=== What needs to be done ===
What lines of the data hold the string "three"? Copy them all.

(Items listed in a dataset)

*-*-*

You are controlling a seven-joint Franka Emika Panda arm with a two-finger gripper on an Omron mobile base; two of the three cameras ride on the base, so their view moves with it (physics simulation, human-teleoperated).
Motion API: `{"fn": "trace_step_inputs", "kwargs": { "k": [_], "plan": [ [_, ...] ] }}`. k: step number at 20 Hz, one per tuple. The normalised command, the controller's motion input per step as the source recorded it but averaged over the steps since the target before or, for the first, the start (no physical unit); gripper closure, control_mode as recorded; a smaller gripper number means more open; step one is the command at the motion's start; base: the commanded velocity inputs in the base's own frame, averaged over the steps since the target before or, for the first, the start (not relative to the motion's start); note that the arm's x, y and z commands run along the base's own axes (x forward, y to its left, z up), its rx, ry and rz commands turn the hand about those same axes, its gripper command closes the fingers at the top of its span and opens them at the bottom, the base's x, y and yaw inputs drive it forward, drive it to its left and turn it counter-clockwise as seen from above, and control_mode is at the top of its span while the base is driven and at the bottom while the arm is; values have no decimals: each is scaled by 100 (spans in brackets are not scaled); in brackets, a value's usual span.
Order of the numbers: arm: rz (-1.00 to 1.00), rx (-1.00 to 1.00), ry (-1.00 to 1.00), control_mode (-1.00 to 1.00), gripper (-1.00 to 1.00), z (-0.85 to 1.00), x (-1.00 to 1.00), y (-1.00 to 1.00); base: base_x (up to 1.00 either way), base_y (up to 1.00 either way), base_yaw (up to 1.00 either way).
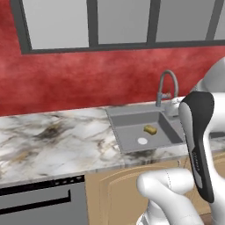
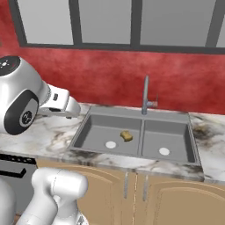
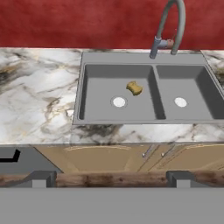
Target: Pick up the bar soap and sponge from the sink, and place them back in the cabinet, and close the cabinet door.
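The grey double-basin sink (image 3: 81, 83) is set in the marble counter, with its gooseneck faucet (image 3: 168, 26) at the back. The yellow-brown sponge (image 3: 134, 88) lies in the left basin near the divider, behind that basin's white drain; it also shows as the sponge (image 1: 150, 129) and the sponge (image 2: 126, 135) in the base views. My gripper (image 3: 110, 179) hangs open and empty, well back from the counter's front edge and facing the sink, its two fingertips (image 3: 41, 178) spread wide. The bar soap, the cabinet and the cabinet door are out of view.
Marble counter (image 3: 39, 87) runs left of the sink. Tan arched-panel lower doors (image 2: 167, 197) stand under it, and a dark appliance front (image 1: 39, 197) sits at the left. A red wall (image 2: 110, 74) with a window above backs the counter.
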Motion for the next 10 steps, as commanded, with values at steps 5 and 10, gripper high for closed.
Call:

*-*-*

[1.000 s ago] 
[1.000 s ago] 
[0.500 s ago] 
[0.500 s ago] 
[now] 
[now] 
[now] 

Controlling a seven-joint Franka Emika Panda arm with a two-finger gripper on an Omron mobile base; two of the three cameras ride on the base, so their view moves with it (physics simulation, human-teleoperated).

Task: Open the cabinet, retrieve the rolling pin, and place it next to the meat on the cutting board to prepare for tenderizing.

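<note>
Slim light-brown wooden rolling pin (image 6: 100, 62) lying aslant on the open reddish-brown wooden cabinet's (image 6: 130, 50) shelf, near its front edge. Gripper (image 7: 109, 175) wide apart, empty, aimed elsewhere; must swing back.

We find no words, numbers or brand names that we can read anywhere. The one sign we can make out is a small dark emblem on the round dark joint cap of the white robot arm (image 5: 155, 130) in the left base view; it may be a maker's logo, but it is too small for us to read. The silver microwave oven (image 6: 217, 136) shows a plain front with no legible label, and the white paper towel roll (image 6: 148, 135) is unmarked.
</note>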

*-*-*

=== Exercise answer ===
You are controlling a seven-joint Franka Emika Panda arm with a two-finger gripper on an Omron mobile base; two of the three cameras ride on the base, so their view moves with it (physics simulation, human-teleoperated).
Controlling a seven-joint Franka Emika Panda arm with a two-finger gripper on an Omron mobile base; two of the three cameras ride on the base, so their view moves with it (physics simulation, human-teleoperated).

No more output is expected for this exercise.